The first thing to do is to stay out of the mountains if a lightning storm is coming. Keep your eyes on the weather or forecast and if the forecast is for lightning storms don’t go high up in the mountains. This means the best way to be safe is to simply not go in the mountains if you know a big lightning storm is coming.

However, if you are going to head up for some fun in the mountains remember what I said in the beginning, storms typically come later in the afternoon in the mountains. So, if possible plan your hikes and activities early in the day. Do not go for a long hike that will have you up high on a mountain later in the day. This is like the old saying: an ounce of prevention is better than a pound of cure. The best way to avoid being struck by lightning is to not be outside during a storm.

Here are a bunch of things that you should never do during a lightning storm. First, you should never take shelter under an isolated tree. The tree will attract the lightning and increase the odds of your getting struck. If the lightning strikes the tree you will not get a direct strike, but you may get hit by a surface arc, which is a short electric burst that goes out from the base of the tree in the air. Or you may feel the ground current if you are near an object that gets struck by lightning. The area surrounding a strike often has an extremely high voltage current that travels in the ground.

Secondly, never use a cliff or rocky overhang for shelter. Both of those may attract a lightning strike and you may feel the surface arc or ground current. Third, never lie flat on the ground. That simply makes you a bigger target and assures you will feel any ground current in the area. Contrary to what you may think, a tent is not a safe place to shelter. While a tent may keep you dry from rain, the metal tent poles will conduct electricity.

Now, that we covered what not to do, here are some things to do in a lightning storm. First, get away from water such as ponds, lakes, or other bodies of water. Water conducts electricity.
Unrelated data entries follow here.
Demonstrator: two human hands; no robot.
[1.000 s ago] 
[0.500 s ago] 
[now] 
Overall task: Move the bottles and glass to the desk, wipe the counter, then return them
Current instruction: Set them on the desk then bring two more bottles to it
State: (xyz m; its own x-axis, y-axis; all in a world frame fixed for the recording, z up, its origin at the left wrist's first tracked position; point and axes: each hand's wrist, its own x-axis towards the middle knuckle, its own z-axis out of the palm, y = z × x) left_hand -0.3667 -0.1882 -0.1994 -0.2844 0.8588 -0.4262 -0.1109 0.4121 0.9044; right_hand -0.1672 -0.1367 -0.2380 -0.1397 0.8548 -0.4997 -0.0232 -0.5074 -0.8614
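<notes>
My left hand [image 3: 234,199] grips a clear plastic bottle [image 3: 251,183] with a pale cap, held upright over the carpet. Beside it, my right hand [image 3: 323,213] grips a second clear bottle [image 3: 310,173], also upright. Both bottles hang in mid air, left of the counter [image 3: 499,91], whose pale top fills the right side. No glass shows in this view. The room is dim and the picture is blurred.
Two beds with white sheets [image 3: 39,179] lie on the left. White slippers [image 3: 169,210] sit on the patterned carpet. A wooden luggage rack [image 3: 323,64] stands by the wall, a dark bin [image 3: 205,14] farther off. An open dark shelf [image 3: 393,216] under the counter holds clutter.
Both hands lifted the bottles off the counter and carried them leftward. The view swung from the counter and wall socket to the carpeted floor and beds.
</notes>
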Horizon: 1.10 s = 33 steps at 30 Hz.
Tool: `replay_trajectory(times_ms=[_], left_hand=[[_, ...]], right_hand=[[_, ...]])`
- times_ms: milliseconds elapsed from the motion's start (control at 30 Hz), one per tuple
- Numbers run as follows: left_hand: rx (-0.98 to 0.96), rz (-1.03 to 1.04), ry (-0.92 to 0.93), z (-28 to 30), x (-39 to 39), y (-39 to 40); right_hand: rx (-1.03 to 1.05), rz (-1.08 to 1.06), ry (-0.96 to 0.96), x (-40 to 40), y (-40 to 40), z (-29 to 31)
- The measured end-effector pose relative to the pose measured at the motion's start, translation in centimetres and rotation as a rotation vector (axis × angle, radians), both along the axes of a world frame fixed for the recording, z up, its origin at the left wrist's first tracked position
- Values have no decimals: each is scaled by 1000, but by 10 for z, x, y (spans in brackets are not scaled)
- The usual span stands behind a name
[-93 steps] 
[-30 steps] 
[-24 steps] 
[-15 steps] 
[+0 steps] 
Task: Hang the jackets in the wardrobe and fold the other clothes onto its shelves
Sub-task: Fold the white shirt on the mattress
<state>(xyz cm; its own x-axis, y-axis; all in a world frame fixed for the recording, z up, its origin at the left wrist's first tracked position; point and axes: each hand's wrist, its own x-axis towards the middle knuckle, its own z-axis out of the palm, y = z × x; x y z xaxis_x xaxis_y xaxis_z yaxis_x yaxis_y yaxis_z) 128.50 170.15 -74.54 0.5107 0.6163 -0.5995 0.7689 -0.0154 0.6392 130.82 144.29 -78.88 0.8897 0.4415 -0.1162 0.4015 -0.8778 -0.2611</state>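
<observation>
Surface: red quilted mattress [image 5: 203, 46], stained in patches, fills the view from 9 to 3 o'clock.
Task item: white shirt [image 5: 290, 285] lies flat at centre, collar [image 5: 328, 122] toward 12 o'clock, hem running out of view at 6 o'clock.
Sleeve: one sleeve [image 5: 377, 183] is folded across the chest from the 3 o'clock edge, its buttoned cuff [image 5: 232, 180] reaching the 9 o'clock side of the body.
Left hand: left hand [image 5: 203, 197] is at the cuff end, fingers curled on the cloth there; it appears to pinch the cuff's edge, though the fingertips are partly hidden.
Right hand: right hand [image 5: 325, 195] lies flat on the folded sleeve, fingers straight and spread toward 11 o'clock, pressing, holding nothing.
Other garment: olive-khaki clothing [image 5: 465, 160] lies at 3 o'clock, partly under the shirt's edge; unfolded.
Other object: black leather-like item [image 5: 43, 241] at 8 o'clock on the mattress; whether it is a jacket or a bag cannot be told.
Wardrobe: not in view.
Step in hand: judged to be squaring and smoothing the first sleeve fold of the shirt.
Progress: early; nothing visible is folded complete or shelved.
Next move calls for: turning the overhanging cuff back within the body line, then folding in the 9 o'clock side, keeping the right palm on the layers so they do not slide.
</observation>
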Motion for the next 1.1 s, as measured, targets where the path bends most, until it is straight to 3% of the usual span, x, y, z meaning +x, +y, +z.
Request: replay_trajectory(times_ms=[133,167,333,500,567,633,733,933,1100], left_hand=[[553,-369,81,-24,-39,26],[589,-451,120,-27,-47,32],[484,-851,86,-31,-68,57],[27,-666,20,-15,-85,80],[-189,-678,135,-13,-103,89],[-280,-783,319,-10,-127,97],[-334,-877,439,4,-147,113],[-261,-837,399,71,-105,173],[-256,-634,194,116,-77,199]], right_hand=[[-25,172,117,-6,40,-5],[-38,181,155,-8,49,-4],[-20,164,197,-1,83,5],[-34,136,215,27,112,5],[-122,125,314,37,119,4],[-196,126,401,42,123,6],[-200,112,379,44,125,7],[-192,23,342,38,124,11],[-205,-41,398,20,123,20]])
Secondly, get away from open fields or the tops of ridges and hills. If you are in these places you will be the tallest object around and increase your chances of being struck. Third, you should get in your car if you are at a campground and your car is nearby. This is not the safest, but it is better than your other options.

The best place to go when you are outdoors often depends where you find yourself when the lightning storm comes. If you are in a forest look for a group of shorter trees and take shelter under them. This is because the lightning will strike the taller trees in the forest. If you are in a group spread out to prevent the current traveling between you, from one person to another. If you are in open areas, look for lower areas in the terrain and seek shelter there. This could be a dry ravine or valley, but not one with water in it.

Finally, as a last measure if you have thought about everything else and you are simply stuck somewhere outdoors, get down low. Get into a squatting position with your arms wrapped around your knees. Keep your feet together and make yourself into a ball. Try to make yourself comfortable as you may sit like this until the storm and immediate threat has passed, which could be quite some time.

Hopefully, you will never need to use these precautions in the mountains. But, personally, I feel safer going up to the mountains with my kids knowing these things.